Although image generation has boosted various applications via its rapid evolution, whether the state-of-the-art models are able to produce ready-to-use academic illustrations for papers is still largely unexplored. Directly comparing or evaluating the illustration with VLM is native but requires oracle multi-modal understanding ability, which is unreliable for long and complex texts and illustrations. To address this, we propose AIBench, the first benchmark using VQA for evaluating logic correctness of the academic illustrations and VLMs for assessing aesthetics.
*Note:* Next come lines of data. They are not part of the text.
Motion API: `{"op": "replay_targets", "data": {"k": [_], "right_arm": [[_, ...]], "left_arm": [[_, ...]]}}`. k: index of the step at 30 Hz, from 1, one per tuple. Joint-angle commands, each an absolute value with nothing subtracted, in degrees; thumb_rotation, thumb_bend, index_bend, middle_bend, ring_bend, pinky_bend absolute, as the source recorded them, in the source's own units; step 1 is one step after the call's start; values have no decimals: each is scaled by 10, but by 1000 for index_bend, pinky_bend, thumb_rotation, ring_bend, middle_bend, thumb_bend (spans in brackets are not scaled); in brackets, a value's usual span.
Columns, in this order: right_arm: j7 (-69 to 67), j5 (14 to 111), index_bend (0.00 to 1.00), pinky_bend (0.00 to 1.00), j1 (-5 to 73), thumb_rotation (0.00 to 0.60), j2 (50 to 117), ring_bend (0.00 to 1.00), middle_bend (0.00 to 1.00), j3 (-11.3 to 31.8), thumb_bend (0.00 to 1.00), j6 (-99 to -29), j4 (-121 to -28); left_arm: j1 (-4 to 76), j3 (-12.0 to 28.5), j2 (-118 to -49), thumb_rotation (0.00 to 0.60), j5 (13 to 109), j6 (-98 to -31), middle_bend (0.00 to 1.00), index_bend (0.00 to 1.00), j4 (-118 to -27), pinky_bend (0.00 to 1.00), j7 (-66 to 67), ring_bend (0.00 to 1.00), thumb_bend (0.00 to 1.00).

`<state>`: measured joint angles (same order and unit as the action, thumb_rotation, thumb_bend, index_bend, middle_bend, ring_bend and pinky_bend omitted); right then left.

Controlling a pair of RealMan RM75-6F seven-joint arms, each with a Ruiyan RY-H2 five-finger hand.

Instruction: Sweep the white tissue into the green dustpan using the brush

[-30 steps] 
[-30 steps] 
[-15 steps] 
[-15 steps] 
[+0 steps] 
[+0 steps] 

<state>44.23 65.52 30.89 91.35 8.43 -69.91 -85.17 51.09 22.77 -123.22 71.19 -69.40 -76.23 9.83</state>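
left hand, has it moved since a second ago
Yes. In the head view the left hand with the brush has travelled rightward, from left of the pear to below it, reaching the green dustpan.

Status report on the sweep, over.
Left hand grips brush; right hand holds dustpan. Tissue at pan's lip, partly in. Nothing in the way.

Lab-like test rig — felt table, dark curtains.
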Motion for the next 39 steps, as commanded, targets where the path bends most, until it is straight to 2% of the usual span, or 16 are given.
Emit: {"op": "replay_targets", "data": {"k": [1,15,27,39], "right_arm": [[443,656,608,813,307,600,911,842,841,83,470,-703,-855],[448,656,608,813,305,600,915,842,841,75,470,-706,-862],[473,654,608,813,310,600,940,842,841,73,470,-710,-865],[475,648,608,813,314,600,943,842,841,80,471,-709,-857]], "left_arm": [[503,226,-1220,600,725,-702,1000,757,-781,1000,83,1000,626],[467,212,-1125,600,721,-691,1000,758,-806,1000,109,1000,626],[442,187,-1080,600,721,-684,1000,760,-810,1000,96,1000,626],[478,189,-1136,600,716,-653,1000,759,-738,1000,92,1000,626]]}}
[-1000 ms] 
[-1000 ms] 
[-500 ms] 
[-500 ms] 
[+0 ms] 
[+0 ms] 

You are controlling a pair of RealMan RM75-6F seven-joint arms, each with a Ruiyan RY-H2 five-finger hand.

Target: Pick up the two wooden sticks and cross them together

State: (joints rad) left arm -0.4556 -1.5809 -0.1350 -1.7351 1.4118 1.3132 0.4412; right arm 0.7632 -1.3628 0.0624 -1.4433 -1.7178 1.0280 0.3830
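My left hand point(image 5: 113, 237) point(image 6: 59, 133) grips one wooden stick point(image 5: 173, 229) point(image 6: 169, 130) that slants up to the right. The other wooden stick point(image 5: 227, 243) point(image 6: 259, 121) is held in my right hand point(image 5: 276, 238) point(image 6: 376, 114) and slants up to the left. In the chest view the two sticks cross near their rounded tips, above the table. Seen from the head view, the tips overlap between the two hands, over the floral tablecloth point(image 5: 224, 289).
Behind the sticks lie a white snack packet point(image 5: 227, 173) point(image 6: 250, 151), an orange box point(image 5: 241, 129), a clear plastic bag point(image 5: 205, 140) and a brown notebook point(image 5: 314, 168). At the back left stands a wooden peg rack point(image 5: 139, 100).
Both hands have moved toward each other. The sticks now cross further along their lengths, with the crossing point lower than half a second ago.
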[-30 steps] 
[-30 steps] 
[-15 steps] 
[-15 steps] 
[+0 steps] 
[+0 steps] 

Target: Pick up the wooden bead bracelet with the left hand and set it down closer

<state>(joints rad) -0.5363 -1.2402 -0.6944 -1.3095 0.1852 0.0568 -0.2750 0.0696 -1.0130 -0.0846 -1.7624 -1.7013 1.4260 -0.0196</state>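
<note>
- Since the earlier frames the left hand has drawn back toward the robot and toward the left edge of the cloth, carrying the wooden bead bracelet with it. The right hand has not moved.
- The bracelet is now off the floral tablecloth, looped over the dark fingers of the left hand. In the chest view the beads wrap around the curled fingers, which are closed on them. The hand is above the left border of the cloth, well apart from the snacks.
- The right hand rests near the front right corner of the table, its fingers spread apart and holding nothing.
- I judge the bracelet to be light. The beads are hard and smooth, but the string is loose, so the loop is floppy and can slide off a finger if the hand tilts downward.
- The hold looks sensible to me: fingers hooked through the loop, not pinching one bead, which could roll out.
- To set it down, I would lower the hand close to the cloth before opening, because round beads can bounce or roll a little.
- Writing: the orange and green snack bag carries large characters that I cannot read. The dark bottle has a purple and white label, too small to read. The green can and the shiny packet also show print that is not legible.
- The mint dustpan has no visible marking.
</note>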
In detail, we designed four levels of questions proposed from a logic diagram summarized from the method part of the paper, which query whether the generated illustration aligns with the paper on different scales. Our VQA-based approach raises more accurate and detailed evaluations on visual-logical consistency while relying less on the ability of the judger VLM. With our high-quality AIBench, we conduct extensive experiments and conclude that the performance gap between models on this task is significantly larger than general ones, reflecting their various complex reasoning and high-density generation ability. Further, the logic and aesthetics are hard to optimize simultaneously as in handcrafted illustrations. Additional experiments further state that test-time scaling on both abilities significantly boosts the performance on this task.